- [Problem requirements]
Copy each line of the data beneath in which the word "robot" appears.

- [Records for processing]

□ □ □ □ □ □ □

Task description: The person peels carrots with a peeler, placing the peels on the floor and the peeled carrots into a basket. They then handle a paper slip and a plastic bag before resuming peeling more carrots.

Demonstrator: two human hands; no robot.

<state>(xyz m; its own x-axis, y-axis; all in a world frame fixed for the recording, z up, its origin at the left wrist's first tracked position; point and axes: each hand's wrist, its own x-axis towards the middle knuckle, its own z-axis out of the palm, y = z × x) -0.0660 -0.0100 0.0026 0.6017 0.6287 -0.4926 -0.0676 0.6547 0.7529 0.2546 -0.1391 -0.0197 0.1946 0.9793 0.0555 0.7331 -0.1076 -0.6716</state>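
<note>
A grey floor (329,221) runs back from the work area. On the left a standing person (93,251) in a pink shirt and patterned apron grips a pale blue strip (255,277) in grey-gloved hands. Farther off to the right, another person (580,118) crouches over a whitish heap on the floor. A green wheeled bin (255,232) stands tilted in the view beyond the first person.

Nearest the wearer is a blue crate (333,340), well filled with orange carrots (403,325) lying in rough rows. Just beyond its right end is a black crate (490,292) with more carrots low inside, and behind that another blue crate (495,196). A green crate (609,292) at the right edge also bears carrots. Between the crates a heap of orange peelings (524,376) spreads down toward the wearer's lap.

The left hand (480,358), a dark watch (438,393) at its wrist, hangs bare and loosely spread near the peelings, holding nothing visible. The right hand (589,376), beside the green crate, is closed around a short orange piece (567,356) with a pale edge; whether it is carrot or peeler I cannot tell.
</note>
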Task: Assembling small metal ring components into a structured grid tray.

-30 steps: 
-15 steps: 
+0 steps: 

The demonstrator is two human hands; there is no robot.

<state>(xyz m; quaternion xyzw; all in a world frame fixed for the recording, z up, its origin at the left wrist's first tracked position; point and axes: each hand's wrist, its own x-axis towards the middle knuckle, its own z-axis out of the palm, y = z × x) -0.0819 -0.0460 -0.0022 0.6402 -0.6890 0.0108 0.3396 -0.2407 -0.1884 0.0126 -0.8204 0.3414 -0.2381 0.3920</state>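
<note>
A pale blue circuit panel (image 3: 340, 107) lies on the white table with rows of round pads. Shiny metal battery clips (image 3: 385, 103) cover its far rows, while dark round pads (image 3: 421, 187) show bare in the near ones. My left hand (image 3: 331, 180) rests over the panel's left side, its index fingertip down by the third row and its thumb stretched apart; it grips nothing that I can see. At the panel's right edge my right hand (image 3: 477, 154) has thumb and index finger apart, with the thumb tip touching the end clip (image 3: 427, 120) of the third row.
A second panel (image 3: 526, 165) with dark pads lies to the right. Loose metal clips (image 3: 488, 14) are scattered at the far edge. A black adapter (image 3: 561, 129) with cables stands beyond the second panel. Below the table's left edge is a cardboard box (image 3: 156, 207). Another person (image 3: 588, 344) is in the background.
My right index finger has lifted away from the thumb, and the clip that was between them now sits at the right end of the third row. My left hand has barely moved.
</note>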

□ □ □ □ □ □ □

- [Task solution]
Demonstrator: two human hands; no robot.
The demonstrator is two human hands; there is no robot.

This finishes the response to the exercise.